### Instructions for the task
Scan the data beneath this task and copy each line that includes "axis".
*** Given information ***
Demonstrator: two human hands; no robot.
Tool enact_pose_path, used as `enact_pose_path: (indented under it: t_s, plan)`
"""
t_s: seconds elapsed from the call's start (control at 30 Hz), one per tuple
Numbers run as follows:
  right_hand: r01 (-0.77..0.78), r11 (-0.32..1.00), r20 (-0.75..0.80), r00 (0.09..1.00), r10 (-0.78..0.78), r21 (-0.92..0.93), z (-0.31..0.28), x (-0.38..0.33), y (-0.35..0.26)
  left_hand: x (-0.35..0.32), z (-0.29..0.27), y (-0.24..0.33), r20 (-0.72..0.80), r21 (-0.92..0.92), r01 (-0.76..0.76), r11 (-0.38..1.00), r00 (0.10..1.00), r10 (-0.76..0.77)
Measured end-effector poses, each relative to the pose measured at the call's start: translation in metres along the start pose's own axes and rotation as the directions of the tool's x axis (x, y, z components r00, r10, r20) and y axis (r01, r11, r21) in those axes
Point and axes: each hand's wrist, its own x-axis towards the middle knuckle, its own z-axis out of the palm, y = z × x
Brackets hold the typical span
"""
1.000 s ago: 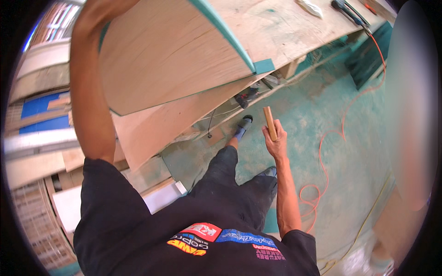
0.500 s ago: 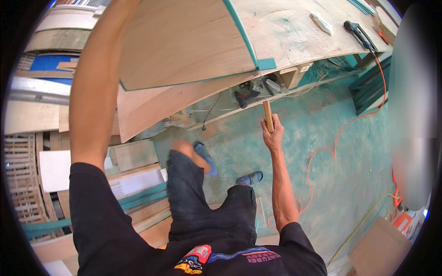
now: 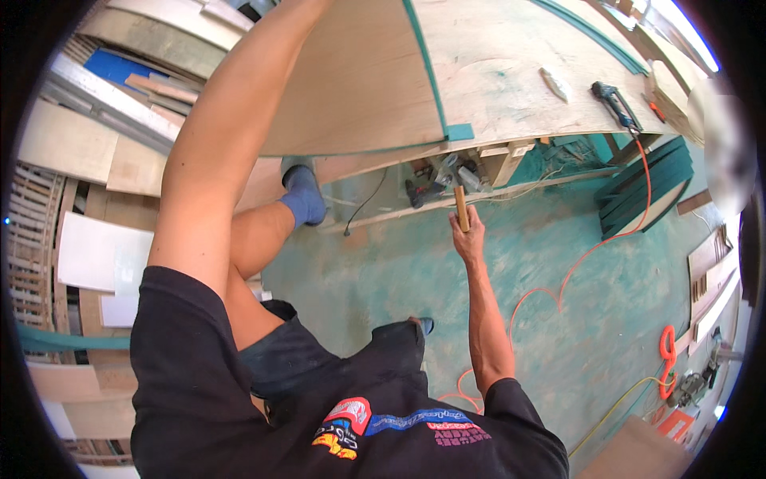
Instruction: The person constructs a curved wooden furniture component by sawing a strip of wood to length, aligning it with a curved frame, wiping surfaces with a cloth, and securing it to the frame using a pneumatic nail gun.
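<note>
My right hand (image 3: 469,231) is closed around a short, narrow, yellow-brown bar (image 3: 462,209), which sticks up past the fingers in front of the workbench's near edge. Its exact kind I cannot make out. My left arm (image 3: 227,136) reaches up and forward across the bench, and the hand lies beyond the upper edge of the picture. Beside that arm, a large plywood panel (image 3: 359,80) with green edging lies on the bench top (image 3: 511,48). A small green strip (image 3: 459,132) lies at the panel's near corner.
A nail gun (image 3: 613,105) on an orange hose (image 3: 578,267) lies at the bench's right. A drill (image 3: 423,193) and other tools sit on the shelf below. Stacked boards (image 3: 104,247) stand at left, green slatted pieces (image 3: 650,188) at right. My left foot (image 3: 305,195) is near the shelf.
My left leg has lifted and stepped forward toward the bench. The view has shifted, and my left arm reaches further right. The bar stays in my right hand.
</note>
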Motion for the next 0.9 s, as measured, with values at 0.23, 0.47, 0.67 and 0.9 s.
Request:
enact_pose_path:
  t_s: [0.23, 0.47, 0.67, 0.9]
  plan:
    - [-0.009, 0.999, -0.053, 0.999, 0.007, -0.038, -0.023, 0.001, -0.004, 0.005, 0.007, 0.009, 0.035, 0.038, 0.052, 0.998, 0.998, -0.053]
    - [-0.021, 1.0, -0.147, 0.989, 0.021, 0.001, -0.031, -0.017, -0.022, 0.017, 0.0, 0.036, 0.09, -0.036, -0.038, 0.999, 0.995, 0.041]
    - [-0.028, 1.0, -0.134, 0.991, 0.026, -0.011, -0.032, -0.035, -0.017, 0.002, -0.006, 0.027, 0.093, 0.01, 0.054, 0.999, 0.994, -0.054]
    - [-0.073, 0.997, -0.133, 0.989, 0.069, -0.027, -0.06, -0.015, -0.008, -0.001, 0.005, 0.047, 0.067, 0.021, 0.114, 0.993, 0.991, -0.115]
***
### Exercise result
Measured end-effector poses, each relative to the pose measured at the call's start: translation in metres along the start pose's own axes and rotation as the directions of the tool's x axis (x, y, z components r00, r10, r20) and y axis (r01, r11, r21) in those axes
Point and axes: each hand's wrist, its own x-axis towards the middle knuckle, its own z-axis out of the palm, y = z × x

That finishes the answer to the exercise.